Exercise aim - Please write out every line of the material, leaving out any picture.

Data excerpt -

**********

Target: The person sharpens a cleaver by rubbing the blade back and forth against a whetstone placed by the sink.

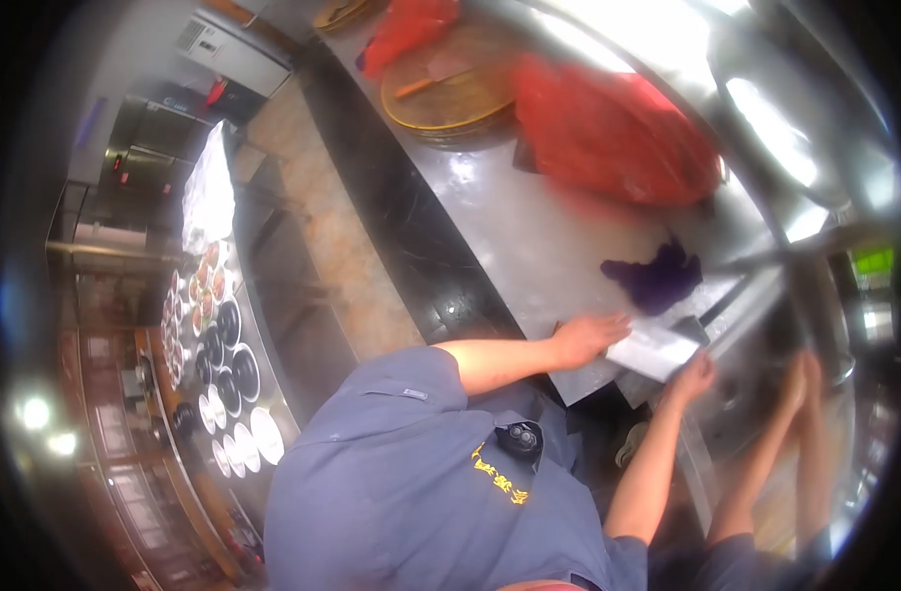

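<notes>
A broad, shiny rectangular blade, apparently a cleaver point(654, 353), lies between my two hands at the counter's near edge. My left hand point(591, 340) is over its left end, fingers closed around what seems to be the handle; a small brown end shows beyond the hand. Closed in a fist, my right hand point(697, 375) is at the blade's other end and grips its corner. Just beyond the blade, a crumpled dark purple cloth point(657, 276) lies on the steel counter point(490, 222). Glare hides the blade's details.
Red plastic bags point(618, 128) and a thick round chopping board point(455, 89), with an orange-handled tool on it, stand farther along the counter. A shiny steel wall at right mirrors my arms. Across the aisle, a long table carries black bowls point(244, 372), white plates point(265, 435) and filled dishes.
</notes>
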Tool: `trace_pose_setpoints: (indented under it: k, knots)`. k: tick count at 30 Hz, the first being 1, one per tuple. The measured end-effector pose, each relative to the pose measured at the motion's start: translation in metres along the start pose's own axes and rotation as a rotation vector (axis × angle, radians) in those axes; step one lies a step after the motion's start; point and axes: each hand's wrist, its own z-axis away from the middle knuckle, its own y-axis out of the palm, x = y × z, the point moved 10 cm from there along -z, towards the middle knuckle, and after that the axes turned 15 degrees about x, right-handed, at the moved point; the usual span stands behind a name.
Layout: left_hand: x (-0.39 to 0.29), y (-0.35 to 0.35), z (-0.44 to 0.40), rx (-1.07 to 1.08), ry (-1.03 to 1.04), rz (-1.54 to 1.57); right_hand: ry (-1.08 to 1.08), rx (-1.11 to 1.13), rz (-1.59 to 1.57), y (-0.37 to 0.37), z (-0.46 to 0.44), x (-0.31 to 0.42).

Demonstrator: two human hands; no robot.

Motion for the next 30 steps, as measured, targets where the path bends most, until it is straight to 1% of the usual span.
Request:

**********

Finished exercise -
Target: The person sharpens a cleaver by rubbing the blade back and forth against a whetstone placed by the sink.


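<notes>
A broad, shiny rectangular blade, apparently a cleaver point(654, 353), lies between my two hands at the counter's near edge. My left hand point(591, 340) is over its left end, fingers closed around what seems to be the handle; a small brown end shows beyond the hand. Closed in a fist, my right hand point(697, 375) is at the blade's other end and grips its corner. Just beyond the blade, a crumpled dark purple cloth point(657, 276) lies on the steel counter point(490, 222). Glare hides the blade's details.
Red plastic bags point(618, 128) and a thick round chopping board point(455, 89), with an orange-handled tool on it, stand farther along the counter. A shiny steel wall at right mirrors my arms. Across the aisle, a long table carries black bowls point(244, 372), white plates point(265, 435) and filled dishes.
</notes>
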Tool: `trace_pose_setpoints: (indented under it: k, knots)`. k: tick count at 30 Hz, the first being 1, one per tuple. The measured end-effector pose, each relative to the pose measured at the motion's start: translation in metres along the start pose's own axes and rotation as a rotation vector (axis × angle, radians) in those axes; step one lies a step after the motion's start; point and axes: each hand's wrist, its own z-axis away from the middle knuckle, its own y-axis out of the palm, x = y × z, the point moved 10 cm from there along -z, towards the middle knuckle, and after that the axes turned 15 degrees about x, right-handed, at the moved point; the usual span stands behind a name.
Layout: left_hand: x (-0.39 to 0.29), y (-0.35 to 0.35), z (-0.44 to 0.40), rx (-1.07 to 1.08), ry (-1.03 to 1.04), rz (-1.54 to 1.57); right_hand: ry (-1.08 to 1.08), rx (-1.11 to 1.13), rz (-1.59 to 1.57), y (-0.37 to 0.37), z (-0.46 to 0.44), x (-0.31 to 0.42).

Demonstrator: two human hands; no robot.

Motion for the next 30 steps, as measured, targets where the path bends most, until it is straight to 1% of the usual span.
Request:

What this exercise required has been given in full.